Why not?
Fired clay items have been found in large quantities on shipwrecks, even though the ships themselves have deteriorated (even vanished), but fired clay absorbs water. Over long periods of time the clay objects fall apart.
"An indirect method measuring the relative pore volume in a clay body is to measure its maximum water retention. Measurements of the Ashkelon vessels taken at the time of treatment showed that they contained an average of 2 1 % of their dry weight in water. A few of them contained over 30% in water. As a comparison, modern bisque-fired clays absorb only 10 - 14% of their dry weight in water."

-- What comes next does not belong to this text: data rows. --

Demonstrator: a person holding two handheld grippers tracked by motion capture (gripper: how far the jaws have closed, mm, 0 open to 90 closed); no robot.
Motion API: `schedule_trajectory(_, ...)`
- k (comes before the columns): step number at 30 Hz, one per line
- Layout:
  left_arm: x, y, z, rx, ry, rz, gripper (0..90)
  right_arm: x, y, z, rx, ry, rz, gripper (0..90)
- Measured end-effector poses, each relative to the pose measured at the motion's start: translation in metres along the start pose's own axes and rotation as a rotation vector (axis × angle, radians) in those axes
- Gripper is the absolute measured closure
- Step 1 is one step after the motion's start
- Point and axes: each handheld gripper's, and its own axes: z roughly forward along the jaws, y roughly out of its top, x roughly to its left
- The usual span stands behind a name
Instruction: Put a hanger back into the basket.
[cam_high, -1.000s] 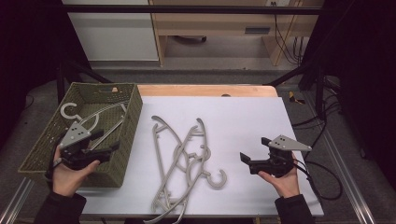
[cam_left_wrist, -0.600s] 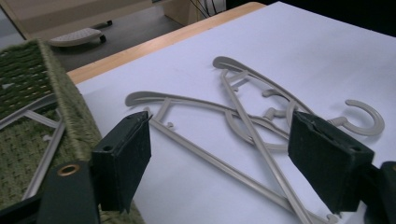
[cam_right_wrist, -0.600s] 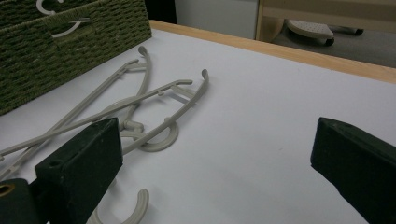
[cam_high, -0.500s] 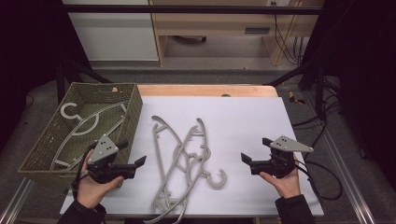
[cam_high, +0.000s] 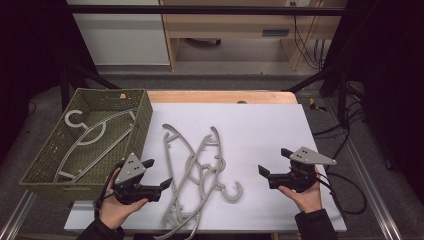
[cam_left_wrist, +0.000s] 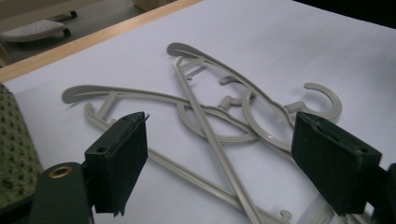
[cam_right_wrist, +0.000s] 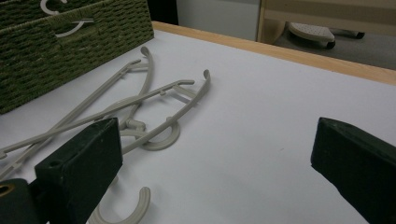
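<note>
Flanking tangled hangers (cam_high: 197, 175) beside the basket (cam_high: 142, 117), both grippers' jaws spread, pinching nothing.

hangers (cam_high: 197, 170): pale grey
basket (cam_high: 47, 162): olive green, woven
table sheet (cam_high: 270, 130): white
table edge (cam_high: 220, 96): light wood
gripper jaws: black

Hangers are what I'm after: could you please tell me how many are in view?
3, possibly more in the overlap: one in the green basket at, two tangled on the white table, at and.
</note>
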Motion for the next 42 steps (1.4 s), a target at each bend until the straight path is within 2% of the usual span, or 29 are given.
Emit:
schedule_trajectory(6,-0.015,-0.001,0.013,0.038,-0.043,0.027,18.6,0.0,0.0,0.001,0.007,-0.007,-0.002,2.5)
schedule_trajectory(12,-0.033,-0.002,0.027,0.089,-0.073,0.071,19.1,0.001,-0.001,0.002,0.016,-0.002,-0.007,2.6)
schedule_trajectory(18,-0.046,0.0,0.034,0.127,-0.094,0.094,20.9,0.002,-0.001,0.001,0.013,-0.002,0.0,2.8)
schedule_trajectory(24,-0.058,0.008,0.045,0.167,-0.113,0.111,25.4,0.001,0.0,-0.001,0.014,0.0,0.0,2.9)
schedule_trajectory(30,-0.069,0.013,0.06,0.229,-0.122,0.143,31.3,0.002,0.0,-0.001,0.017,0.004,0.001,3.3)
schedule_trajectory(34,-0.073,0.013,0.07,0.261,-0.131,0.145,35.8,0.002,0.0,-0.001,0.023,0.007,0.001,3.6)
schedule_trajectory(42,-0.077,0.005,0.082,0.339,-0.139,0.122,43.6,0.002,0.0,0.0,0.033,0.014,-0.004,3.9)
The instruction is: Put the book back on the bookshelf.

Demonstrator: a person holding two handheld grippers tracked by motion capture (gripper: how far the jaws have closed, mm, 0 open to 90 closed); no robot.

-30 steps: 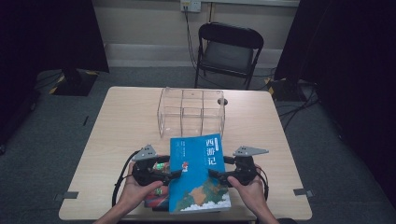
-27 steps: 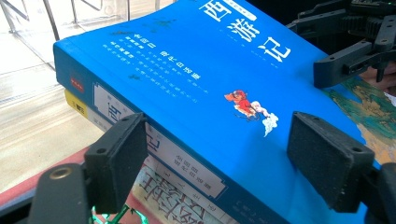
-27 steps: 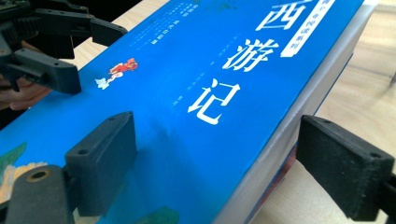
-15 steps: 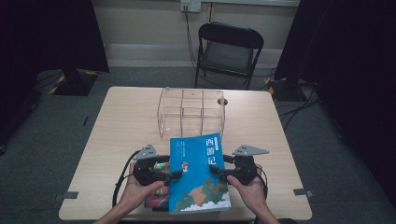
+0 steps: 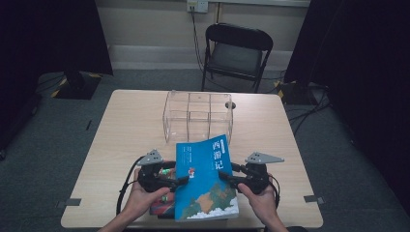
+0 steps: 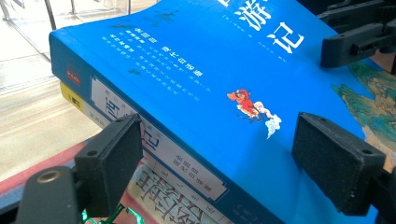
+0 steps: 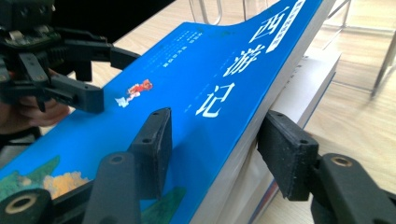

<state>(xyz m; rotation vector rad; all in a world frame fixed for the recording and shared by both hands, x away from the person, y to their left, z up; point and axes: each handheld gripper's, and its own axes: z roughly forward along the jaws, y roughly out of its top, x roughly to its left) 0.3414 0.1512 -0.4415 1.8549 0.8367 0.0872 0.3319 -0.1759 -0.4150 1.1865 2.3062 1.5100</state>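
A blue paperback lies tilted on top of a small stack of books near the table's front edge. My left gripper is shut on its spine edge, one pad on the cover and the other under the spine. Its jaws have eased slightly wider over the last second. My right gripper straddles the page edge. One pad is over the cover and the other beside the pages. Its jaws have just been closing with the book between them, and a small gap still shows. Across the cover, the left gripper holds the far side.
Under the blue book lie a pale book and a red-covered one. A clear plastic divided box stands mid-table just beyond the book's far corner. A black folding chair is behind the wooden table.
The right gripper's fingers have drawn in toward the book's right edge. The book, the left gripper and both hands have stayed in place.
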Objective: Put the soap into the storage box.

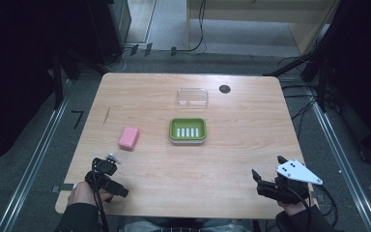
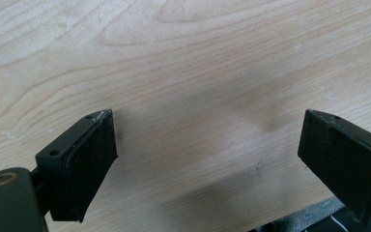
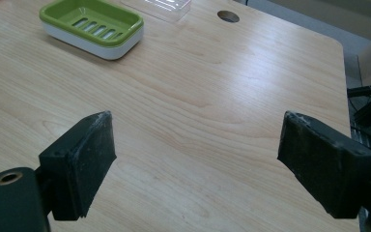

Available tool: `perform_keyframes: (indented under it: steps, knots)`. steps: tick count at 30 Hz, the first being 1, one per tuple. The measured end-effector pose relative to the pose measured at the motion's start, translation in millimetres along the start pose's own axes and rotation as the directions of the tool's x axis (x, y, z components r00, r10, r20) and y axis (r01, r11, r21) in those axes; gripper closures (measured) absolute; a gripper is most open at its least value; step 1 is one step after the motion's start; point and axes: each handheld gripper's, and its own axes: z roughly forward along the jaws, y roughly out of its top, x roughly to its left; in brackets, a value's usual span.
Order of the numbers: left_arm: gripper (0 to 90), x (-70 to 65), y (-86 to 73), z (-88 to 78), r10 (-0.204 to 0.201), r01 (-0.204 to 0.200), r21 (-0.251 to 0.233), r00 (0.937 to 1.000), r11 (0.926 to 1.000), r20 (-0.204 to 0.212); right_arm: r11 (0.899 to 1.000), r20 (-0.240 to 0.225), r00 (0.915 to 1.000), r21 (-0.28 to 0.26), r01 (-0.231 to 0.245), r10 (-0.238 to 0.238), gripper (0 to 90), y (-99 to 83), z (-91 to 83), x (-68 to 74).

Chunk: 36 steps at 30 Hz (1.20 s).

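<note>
Dark floor and black frames ring a pale wooden surface (image 1: pixel 188 159). In the high view a pink soap bar (image 1: pixel 129 137) lies left of centre, well apart from the green soap dish (image 1: pixel 188 130) at the middle, and a clear plastic lid (image 1: pixel 192 96) sits just beyond the dish, near a round cable hole (image 1: pixel 224 89). The left hand-held gripper (image 1: pixel 113 169) rests at the near left edge, nearest to the soap, and the right hand-held gripper (image 1: pixel 266 175) at the near right; neither touches anything. From here the risk, as I judge it, is that the smooth bar squirts sideways if the pads close off-centre, or skids along the wood if the jaws come down too low.

Left gripper view: the left hand-held gripper (image 2: pixel 207 140) has its jaws wide apart over bare wood grain, nothing between them. The soap lies outside this picture, so aim has to come from above.

Right gripper view: the right hand-held gripper (image 3: pixel 195 140) also stands with jaws spread and empty. It shows the dish's slotted floor (image 3: pixel 92 25) and white base from a low angle, detail the high view flattens, with the lid (image 3: pixel 162 7) at the far edge.
</note>
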Motion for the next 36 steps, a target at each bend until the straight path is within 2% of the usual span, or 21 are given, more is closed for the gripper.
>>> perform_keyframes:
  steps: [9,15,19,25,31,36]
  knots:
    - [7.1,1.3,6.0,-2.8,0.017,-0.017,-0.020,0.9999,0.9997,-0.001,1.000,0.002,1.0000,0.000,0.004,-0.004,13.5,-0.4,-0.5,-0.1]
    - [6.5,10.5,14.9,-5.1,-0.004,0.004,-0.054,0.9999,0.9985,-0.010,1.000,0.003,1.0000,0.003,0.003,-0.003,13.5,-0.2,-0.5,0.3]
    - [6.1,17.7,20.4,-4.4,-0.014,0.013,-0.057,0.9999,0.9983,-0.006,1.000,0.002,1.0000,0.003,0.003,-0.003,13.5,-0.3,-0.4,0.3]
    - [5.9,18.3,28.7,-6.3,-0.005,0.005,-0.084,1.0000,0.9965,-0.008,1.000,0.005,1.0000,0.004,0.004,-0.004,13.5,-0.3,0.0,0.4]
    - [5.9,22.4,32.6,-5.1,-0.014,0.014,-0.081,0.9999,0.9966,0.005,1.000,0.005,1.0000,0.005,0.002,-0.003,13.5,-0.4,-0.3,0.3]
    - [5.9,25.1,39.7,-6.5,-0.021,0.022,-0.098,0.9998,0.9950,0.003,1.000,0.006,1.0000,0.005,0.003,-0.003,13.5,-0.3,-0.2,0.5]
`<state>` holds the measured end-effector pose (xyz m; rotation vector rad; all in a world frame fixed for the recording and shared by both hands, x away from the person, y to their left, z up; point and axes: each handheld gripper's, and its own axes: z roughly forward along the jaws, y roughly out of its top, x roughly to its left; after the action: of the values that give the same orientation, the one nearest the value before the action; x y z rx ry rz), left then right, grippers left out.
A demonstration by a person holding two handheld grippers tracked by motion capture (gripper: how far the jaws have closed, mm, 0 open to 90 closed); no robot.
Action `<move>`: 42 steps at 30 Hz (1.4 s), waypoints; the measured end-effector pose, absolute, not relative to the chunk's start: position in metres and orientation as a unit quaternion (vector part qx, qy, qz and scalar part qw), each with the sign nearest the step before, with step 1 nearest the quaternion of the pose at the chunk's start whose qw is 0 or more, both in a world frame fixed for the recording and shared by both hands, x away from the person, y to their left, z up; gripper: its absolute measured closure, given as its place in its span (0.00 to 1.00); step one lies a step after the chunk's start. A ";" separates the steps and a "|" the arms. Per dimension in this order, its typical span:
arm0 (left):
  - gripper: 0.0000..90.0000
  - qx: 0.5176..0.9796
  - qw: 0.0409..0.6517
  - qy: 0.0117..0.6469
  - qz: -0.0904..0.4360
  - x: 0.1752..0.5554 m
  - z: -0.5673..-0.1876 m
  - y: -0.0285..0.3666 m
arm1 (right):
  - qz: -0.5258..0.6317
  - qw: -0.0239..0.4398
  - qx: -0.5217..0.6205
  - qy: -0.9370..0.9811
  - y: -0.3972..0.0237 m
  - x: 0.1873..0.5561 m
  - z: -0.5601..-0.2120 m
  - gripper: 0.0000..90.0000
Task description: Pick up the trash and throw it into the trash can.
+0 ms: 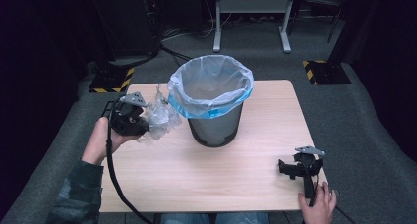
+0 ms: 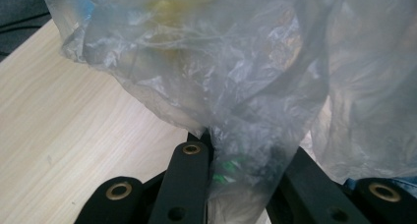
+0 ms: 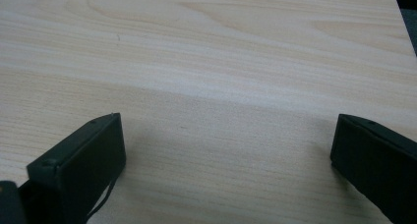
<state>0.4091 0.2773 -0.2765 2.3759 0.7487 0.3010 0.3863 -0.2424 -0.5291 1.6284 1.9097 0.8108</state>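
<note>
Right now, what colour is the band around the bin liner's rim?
Light blue, around the bin liner; clearest in the high view.

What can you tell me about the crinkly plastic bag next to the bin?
The plastic bag is clear, thin and very crumpled, bunched into a loose wad. It sits at the table's left side, just left of the bin, seemingly touching its liner. The left hand-held gripper pinches its lower folds between its jaws. Something yellowish and something green show faintly through the film; what they are cannot be told.
</note>
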 end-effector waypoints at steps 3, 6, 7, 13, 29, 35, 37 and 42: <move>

Iron Age Shipwrecks in Deep Water off Ashkelon, Israel
Robert D. Ballard and Lawrence E. Stager et al
http://web.mit.edu/deeparch/www/publications/papers/BallardEtAl2002.pdf
If there were huge quantities of these shards with writing on them spread across an entire submerged site, then I'd say that the site itself isn't 8000 years old. The script looks Mediterranean, so my guess is that it's in the area of 2500-3000 years old, and came off a wreck. [cont'd in next post]
Here's a quote from page 77:The Lost Civilization of the Stone Age"The proposition that Ice Age reindeer hunters invented writing fifteen thousand years ago or more is utterly inadmissible and unthinkable. All the data that archaeologists have amassed during the last one hundred years reinforce the assumption that Sumerians and Egyptians invented true writing during the second half of the fourth millennium. The Palaeolithic-Mesolithic-Neolithic progression to civilisation is almost as fundamental an article of contemporary scientific faith as heliocentrism. Writing is the diagnostic trait, the quintessential feature of civilisation. Writing, says I.J. Gelb, 'distinguishes civilised man from barbarian.' If Franco-Cantabrians [i.e. Ice Age inhabitants of parts of France and Spain] invented writing thousands of years before civilisation arose in the Near East, then our most cherished beliefs about the nature of society and the course of human development would be demolished."
by Richard Rudgley
"Forbes and Crowder's justification for reviving the idea that writing may perhaps be traced back to the Ice Age is based on the fact that a considerable number of the deliberate markes found on both parietal and mobile art from the Franco-Cantabrian region are remarkably similar to numerous characters in ancient written languages extending from the Mediterranean to China."The table Rudgley produces from Forbes and Crowder is much more extensive than the one found in Settegast, but the idea is the same. From pp 67-68:
"Petrie... made an extended study of Predynastic... and made it quite clear that... they were, in fact, a separate system that existed before and then later alongside the hieroglyphs. Petrie was also aware of the similiarities between the Egyptian signs and those found elsewhere in the Mediterranean... He also expressed the belief that because of their similarity of form with the signs that were later used in alphabetical scripts, these early signs may well have something to do with the origins of the alphabet... Winn could only bring himself to describe the Vinca signs as pre-writing, but for Gimbutas, and for others such as Harald Haarman... they are the real thing... most of those who had previously characterized the Tartaria tablets and analogous Vinca signs as genuine writing did so on the mistaken assumption that they were later than Sumerian and could always be neatly 'explained' as somewhat pale imitations of Near Eastern intellectual innovations. We have also seen how many scholars, on realising that the Vinca signs were simply too early to be derived from Mesopotamia, abruptly dropped the question... For others, who had tried and failed to bolster the traditional chronology for prehistoric southeastern Europe by invoking the Tartaria tablets as a refutation of radiocarbon dates, the tablets were simply dismissed as meaningless jumbles of signs."